Single lane, you have to have faster optics. The industry is putting out these roadmaps, and we have the technology that actually fits to these roadmaps. This one is a complicated slide, so I'll simplify it. I'm not gonna go through all the details, but you can see there's two big arrows here. There's the red arrow, which means the power consumption is just going up. You can see the slope of that curve is horrific, and there's some big numbers there. That red arrow represents data centers' electricity. If you look into data centers, you realize they are consuming tons of electricity, and it's a problem. You use a lot of power, then you've got to get rid of a lot of heat, and you've got to cool these places, so you're looking for low power solutions.
The other two curves here in blue, or the blue arrow there, traffic, that's the internet traffic.
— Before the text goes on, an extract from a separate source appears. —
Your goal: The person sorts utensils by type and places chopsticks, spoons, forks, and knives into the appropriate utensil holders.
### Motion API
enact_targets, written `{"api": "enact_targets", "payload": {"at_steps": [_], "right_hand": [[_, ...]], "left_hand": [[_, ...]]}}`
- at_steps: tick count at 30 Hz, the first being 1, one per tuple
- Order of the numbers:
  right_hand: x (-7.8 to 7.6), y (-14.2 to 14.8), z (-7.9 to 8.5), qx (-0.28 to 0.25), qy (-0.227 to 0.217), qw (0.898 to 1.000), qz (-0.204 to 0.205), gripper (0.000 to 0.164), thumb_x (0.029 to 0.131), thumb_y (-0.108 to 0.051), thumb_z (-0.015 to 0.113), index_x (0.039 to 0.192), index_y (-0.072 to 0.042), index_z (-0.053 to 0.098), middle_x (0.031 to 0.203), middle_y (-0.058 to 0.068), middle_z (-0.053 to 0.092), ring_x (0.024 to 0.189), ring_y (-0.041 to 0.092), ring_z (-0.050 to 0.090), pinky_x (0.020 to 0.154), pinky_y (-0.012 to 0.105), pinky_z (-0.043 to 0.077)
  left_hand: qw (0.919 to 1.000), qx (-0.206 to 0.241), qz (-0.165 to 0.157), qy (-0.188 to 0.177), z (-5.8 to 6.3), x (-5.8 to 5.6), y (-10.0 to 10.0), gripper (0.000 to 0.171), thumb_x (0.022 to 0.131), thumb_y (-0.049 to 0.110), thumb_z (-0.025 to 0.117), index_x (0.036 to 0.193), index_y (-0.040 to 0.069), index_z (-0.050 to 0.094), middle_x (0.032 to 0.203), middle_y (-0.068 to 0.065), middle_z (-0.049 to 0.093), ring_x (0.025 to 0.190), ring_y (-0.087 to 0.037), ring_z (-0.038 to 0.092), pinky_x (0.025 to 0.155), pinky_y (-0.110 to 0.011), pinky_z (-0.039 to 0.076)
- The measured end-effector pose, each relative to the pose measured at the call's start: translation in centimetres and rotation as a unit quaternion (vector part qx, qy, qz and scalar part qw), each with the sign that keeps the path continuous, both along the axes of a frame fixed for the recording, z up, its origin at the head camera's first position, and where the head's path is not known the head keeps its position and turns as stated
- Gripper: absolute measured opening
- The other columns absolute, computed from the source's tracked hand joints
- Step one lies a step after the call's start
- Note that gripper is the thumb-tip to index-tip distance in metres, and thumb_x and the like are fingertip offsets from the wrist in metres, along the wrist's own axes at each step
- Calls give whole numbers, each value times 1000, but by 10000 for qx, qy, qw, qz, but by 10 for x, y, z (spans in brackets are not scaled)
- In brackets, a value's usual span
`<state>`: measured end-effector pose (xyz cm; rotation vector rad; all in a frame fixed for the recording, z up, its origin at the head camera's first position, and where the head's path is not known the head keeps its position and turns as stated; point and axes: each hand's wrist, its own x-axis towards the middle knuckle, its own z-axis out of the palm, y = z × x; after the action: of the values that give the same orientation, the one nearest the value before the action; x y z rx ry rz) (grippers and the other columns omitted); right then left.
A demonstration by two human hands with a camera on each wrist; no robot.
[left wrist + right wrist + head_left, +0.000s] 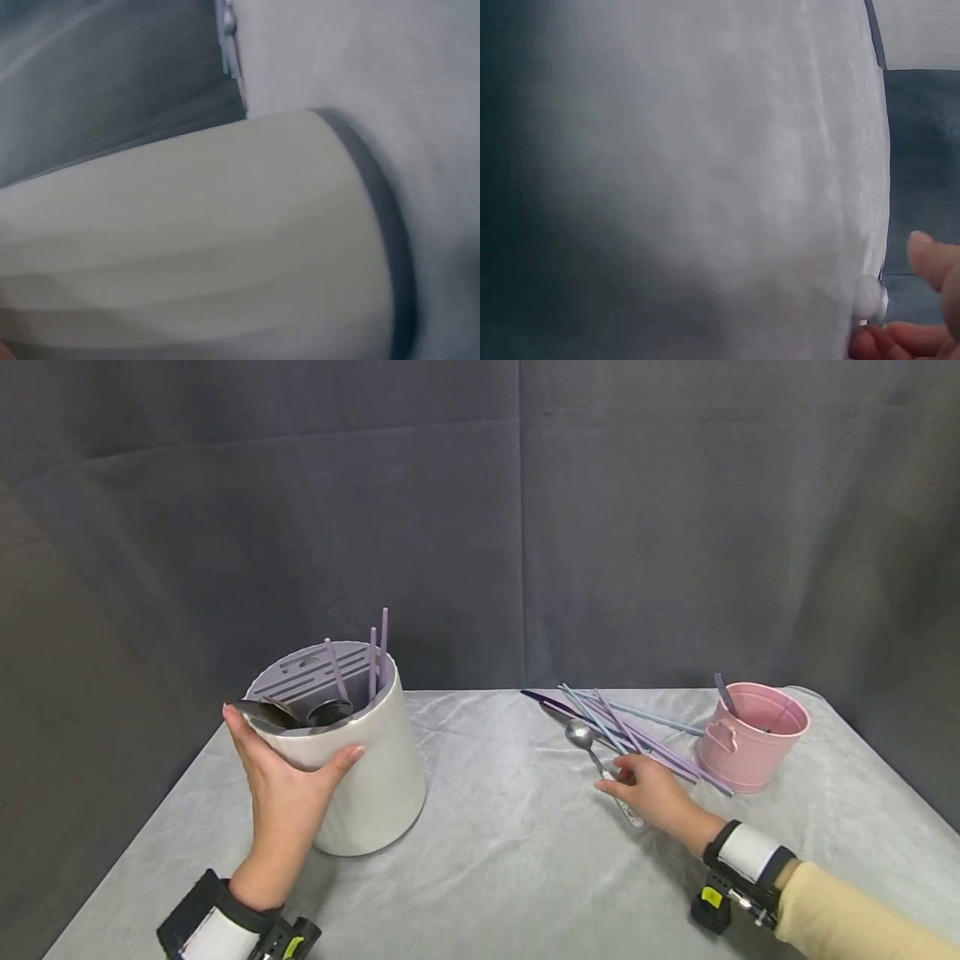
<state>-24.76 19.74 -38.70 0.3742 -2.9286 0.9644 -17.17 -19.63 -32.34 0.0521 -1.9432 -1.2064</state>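
Note:
My left hand (288, 789) holds the upper wall of a white cylindrical utensil holder (382, 785), thumb across the front and fingers at the left rim. Two dark metal ladle or spoon heads and several purple chopsticks (372, 664) stick out of its purple slotted insert (300, 672). The holder's pale wall (195, 232) fills much of the left wrist view. Over a metal spoon (580, 734) with a white patterned handle is my right hand (652, 793), thumb and index finger on either side of the handle. In the right wrist view, the thumb (934, 259) stands apart from the curled fingers (907, 341).
Beyond the right hand, purple and light blue chopsticks (667, 720) lie crossed with dark-bladed knives (542, 697). A small pink bucket (750, 752) with a utensil in it stands at the right. Grey cloth (480, 860) covers the table; a dark curtain (450, 527) hangs behind.

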Motion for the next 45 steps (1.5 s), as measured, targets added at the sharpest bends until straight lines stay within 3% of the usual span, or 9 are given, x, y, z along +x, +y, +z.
{"api": "enact_targets", "payload": {"at_steps": [9, 15, 22, 26, 31, 35, 40, 45], "right_hand": [[-17, -14, 9, 815, -125, 9965, 106, 19, 86, -12, 72, 79, 4, 66, 68, 1, 56, 61, 16, 47, 54, 30, 40], [-24, -18, 13, 1108, -83, 9936, 227, 30, 85, 0, 64, 58, -7, 52, 53, -5, 38, 48, 10, 36, 46, 24, 30], [-28, -20, 20, 1240, -373, 9908, 381, 37, 84, 2, 56, 56, -15, 37, 53, -7, 27, 46, 9, 27, 45, 22, 23], [-29, -17, 27, 1078, -687, 9905, 496, 36, 82, 2, 57, 56, -14, 38, 53, -7, 27, 47, 9, 27, 46, 23, 23], [-26, -17, 41, 636, -807, 9929, 597, 17, 82, 0, 59, 68, -6, 53, 62, -2, 43, 51, 11, 41, 47, 25, 36], [-21, -25, 56, -180, -899, 9929, 754, 13, 82, 1, 60, 74, -4, 51, 70, 1, 51, 59, 12, 50, 52, 27, 48], [-10, -44, 75, -1654, -987, 9723, 1321, 10, 88, 3, 62, 87, 1, 52, 79, 6, 59, 74, 15, 58, 64, 30, 53], [2, -70, 92, -2467, -569, 9549, 1554, 16, 89, 3, 64, 102, 7, 56, 87, 10, 63, 79, 16, 61, 72, 29, 54]], "left_hand": [[9992, 176, -97, 357, -7, -4, -4, 147, 56, 77, 73, 151, -6, -2, 158, -22, 3, 145, -25, 8, 116, -33, 9], [9989, 121, -132, 444, -9, -5, -3, 144, 57, 77, 72, 152, -5, 0, 157, -24, 5, 145, -27, 9, 116, -37, 9], [9986, 42, -125, 513, -11, -6, -6, 143, 58, 77, 72, 152, -5, 3, 157, -22, 8, 144, -27, 11, 116, -36, 10], [9981, 12, -141, 596, -12, -6, -6, 142, 59, 76, 73, 152, -5, 4, 157, -22, 9, 144, -27, 12, 116, -36, 10], [9980, -2, -212, 601, -12, -6, -5, 139, 60, 73, 75, 152, -4, 4, 157, -22, 8, 144, -25, 11, 116, -36, 10], [9981, 14, -267, 548, -11, -6, -4, 138, 61, 71, 76, 153, -2, 3, 158, -21, 7, 145, -23, 10, 116, -35, 10], [9980, 4, -266, 568, -11, -6, -2, 138, 62, 73, 74, 153, -2, 3, 157, -21, 7, 144, -25, 10, 116, -37, 10], [9981, -17, -218, 584, -11, -6, -2, 137, 61, 74, 73, 153, -2, 4, 157, -20, 8, 144, -25, 12, 116, -38, 11]]}}
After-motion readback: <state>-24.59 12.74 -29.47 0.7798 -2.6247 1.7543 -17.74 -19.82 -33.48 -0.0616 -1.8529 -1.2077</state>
That's because we're all using video platforms these days, and so we're using more data. We want more bandwidth. That's going up, too. That's a problem for the industry. It's a major challenge for the data centers and the service providers that provide our internet. Power is growing exponentially with increased traffic levels. It is the Achilles' heel of the industry. This is happening today. This is, you know, this is public information. To address this, you've got to have better technology. In fact, we are at, a few of us are at a big conference in March called the Optical Fiber Conference down in San Diego.
This slide is from Arista, who's one of the big players that does a lot of data center type transceiver modules. This is the slide they put up. Cloud network bandwidth and power. The cloud bandwidth is growing at 50%-60% a year. You've got to figure out how to get the power per bit, and it's declining. There's a disconnect. There's a disconnect between the traffic and the consumption of power, and we are able to address that. Growing bandwidth brings higher power. Power needs to be mitigated as speeds increase, and we have the technology to do that. Let's have a look at the target markets. Now this slide has a lot of markets, and you can see as you go down the vertical on the left-hand side.
The top four are colored in green because they are existing, they're here now, they're really exciting, and they're a perfect fit for our polymer modulators. You can see, you know, depending on which market research you use, whether it's today or it's out to 2030, these are big markets. There's huge opportunities here. You also see below there's other markets too, that we see are opportunity for our technology. We're not a big company, we're a small company, so we are focused on the green. We need to go nail that green. We know there's interest in displays, projection, automotive LIDAR, you know, different types of sensing. We know this. We don't have the manpower to take everything on. We are focused on the green area. You can see the green area is exciting enough.
I mean, that's strong growth. It's existing market. It's great opportunity for us. Market positioning. This is one of those slides where you're gonna have to read it in your own time, because I'm not gonna go through the details. I've used this slide before, but there's a couple of really simple messages that come from this slide. Our polymers break through the speed wall. What is this speed wall? If you look at that chart, you see those black and the gray and some of the red circles. Those are commercial points of technology that gets used in the Internet today. You can see that none of those points are this side of that green wall. Our technology breaks through that wall because it's optics that goes faster. In fact, it's three times faster than current materials and modulation.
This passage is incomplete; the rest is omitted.